I remembered someone else on this forum mentioning that they set their device vertically. I did not believe it at first, but after seeing the airflow designs, I understood why. The device needs air to flow in through the bottom, which is always obstructed by whatever is underneath it. Even raising the device, which I tried, is not as good as placing it vertically because the air still cannot get direct flow into the device without an angle.

I used a laptop cooler, an old Thermaltake board with four fans, via USB. It was originally placed under the GX10, but I then moved it vertically against the wall. I adjusted the fans so they feed air into the bottom of the GX10, which is now on the side, while the other fans blow air away from the back. Both are parallel to the wall. It is not a strong cooler, but it is enough for this case.

KV Cache

Each llama.cpp instance runs with Parallel 1, to maximize single use speed, and so there is no division of the KV cache.

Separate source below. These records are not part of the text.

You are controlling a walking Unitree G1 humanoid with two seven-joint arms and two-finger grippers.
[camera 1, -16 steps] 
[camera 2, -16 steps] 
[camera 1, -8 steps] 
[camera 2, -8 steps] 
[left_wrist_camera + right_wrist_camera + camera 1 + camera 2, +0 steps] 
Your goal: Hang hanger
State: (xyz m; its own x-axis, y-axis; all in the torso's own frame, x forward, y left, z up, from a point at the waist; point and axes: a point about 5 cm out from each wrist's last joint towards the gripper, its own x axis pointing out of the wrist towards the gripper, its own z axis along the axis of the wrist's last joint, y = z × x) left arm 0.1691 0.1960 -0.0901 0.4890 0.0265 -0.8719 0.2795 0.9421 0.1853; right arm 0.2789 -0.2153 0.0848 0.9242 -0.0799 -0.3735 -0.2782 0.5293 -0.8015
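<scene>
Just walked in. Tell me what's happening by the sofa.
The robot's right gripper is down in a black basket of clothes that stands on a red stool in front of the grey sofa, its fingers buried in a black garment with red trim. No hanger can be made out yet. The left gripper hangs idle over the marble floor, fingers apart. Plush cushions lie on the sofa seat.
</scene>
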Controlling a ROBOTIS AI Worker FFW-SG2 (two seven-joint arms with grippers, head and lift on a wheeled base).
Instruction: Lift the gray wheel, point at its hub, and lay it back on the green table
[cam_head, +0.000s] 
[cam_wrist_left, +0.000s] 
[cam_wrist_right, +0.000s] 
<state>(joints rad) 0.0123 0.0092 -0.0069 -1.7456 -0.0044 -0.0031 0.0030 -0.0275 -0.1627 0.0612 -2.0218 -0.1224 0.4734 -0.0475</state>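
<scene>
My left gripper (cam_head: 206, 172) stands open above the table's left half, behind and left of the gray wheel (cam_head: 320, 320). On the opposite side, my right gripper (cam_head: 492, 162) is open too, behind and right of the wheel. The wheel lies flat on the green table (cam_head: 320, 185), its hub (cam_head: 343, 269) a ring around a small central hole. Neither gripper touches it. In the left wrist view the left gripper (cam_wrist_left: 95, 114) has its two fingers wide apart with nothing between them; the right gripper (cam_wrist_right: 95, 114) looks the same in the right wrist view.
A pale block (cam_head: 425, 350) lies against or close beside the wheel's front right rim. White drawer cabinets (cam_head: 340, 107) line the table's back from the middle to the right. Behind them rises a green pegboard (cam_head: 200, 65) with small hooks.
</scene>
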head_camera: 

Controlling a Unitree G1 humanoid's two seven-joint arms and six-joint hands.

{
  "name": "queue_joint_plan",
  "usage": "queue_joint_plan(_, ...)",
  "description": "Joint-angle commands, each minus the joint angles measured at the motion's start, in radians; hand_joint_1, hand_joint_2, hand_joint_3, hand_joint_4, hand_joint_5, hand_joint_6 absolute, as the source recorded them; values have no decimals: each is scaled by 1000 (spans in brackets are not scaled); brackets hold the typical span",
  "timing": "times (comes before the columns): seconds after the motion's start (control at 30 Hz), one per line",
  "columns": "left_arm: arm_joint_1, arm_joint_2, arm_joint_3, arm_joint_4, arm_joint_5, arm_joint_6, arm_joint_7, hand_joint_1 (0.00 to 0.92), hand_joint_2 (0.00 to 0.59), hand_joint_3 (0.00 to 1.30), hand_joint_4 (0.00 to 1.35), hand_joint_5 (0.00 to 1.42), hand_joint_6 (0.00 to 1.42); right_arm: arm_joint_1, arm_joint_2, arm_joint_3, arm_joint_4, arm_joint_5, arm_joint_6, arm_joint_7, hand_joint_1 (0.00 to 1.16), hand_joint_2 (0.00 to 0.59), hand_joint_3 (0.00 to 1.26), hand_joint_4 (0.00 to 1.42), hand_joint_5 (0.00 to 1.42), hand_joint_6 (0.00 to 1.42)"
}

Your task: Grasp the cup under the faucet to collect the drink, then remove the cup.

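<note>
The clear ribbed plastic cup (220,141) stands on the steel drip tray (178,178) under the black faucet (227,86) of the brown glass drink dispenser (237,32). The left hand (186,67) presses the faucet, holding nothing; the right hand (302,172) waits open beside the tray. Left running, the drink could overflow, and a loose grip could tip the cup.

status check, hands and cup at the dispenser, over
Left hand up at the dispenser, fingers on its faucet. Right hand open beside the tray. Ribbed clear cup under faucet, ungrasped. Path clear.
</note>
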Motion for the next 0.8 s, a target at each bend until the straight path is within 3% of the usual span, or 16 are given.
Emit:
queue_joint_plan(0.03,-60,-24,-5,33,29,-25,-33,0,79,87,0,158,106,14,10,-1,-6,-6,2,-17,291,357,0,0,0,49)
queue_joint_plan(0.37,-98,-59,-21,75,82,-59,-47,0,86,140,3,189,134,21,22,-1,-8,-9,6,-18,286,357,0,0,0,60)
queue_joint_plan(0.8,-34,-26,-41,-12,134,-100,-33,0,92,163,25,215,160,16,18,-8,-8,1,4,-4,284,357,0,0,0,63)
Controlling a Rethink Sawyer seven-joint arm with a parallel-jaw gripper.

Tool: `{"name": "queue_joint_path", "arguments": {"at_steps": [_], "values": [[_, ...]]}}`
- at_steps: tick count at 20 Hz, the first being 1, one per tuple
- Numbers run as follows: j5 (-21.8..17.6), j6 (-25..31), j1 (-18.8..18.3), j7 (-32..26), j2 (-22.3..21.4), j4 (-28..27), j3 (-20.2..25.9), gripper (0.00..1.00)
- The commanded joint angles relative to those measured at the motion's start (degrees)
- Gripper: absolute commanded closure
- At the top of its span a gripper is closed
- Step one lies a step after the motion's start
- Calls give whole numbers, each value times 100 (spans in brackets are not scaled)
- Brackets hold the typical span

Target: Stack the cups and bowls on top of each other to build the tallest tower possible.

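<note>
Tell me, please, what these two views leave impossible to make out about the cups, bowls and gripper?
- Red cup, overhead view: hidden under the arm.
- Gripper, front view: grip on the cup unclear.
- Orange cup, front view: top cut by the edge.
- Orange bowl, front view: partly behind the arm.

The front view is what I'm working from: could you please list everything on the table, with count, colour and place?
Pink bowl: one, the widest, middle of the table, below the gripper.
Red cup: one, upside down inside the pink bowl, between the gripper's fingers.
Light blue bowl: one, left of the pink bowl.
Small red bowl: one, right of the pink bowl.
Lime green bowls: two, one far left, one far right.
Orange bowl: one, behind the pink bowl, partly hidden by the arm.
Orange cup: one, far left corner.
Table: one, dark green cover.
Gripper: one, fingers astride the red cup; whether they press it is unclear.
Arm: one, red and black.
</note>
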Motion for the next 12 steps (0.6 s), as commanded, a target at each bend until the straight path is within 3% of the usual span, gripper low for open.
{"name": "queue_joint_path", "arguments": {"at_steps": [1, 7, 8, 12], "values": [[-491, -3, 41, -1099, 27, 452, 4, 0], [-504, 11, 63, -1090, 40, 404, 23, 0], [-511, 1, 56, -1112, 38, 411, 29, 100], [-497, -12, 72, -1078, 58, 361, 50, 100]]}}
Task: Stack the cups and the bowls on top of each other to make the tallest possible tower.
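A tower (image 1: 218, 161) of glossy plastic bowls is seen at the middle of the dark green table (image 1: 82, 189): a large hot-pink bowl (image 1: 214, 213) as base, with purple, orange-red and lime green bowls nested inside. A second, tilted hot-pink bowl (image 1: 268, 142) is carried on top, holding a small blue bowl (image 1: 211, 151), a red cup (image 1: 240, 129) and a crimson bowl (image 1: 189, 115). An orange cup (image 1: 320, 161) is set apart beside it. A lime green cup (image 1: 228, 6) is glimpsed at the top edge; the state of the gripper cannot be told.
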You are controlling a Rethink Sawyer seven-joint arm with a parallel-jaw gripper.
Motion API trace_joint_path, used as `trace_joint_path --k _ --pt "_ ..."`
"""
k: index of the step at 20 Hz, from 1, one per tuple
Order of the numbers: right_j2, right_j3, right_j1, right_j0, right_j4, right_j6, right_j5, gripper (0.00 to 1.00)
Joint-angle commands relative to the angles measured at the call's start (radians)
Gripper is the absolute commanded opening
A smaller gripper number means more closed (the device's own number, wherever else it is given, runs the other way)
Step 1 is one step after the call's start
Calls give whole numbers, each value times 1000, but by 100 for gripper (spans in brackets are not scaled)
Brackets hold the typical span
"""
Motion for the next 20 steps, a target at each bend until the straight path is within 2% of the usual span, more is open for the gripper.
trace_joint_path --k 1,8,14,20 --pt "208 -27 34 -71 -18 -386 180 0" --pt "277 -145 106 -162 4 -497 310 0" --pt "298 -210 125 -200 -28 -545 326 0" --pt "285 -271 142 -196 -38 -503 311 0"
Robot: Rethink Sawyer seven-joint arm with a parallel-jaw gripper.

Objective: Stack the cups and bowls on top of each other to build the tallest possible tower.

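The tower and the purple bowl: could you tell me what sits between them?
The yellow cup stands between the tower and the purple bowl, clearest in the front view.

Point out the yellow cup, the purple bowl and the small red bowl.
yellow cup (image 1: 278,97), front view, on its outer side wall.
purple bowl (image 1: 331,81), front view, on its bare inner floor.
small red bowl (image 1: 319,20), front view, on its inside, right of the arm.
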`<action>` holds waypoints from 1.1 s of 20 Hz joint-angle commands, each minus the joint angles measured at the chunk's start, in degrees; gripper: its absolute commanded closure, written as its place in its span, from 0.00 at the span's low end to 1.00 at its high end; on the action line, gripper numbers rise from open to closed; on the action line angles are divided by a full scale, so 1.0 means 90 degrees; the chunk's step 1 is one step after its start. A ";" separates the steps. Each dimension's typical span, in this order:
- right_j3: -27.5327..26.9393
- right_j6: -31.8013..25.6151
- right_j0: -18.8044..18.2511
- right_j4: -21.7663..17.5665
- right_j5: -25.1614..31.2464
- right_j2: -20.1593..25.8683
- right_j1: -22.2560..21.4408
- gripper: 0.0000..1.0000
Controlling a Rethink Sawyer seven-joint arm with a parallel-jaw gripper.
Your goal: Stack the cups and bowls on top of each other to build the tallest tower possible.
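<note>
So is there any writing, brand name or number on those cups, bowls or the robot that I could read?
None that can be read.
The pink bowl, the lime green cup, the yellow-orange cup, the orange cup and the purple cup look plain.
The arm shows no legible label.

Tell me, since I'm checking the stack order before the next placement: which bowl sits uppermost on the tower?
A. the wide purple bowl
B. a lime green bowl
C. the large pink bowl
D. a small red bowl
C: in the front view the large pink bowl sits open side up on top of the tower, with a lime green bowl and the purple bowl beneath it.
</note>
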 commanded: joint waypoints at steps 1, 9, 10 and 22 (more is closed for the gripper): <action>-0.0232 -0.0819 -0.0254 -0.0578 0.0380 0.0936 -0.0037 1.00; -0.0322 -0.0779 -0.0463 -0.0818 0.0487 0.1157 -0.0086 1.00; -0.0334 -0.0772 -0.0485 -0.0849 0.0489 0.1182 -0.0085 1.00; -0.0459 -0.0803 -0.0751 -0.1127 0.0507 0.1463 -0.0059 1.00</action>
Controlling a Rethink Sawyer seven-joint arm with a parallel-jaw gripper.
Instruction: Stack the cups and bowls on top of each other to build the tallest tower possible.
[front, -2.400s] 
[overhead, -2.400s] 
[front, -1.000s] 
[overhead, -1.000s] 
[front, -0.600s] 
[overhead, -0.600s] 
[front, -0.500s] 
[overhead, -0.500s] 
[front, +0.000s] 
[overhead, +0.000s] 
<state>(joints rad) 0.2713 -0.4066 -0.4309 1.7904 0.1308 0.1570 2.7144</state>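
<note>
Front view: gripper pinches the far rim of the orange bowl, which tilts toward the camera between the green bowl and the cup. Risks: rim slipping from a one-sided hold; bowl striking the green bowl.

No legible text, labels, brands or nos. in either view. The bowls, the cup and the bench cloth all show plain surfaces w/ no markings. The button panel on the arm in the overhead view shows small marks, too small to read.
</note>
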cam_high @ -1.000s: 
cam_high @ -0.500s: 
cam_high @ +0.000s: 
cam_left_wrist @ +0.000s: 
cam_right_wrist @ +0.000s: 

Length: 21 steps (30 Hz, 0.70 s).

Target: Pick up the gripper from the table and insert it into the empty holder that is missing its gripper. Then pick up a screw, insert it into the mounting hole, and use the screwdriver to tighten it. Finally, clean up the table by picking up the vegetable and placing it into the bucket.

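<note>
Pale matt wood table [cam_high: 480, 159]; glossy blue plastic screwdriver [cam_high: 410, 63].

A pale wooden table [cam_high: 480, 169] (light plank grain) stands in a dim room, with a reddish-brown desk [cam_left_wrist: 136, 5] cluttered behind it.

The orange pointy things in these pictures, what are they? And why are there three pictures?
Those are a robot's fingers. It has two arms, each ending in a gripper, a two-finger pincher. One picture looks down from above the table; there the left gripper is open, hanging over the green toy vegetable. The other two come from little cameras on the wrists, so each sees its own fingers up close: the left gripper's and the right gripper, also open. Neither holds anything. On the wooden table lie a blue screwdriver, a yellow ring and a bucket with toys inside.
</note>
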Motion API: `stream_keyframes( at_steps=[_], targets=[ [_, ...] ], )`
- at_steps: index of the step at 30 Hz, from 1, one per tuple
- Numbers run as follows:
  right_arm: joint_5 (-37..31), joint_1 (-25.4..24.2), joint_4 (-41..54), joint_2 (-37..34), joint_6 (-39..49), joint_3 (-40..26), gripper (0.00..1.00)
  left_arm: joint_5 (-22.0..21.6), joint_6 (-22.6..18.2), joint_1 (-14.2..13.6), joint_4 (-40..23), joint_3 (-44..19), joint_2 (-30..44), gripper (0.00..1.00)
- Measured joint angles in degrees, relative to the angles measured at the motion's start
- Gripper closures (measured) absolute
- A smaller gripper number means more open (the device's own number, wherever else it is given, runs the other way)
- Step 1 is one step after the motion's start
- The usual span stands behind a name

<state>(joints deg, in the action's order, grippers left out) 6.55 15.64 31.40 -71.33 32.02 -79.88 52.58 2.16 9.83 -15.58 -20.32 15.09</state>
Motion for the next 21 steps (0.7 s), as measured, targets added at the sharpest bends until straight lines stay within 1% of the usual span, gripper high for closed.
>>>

I tried different settings. Ultimately, setting something like Parallel 2 with a 256K context, which gets divided in two, was not as good as using Parallel 1 with a 128K KV cache.

Each instance is set to 128K, which allows for greater parallelism because each instance manages its own memory pool and CUDA usage.

ComfyUI Concurrency

Yes, even without ComfyUI, the three llama.cpp instances contend for GPU availability. However, this is still better than a single FIFO setup where everything has to wait for the GPU to become available.

Image creation may be a bit slower if other inference is running. I optimized the pipeline for the highest quality at low memory bandwidth.

One change I made was to unload two of the three llama.cpp instances on the weekends, specifically the two 35B instances. I run only the 27B model to create ComfyUI workflows and perform setup operations. This frees up 81 GB, allowing for video FLUX 2 + LTX 2.3 + Upscaler, while still keeping an orchestrator available in Hermes.

235B MoE vs. Dual 35B-A3B

I have not tried running Qwen3 235B MoE NVFP4 on a single GX10. Memory usage might be a challenge.

However, I do not recommend the 35B-A3B model for deep thinking. It is good for light investigations or for following a workflow created by a smarter model, such as the 27B. The 35B-A3B runs all my Hermes cron jobs, most have over 2000 lines of instructions, and it rarely misses.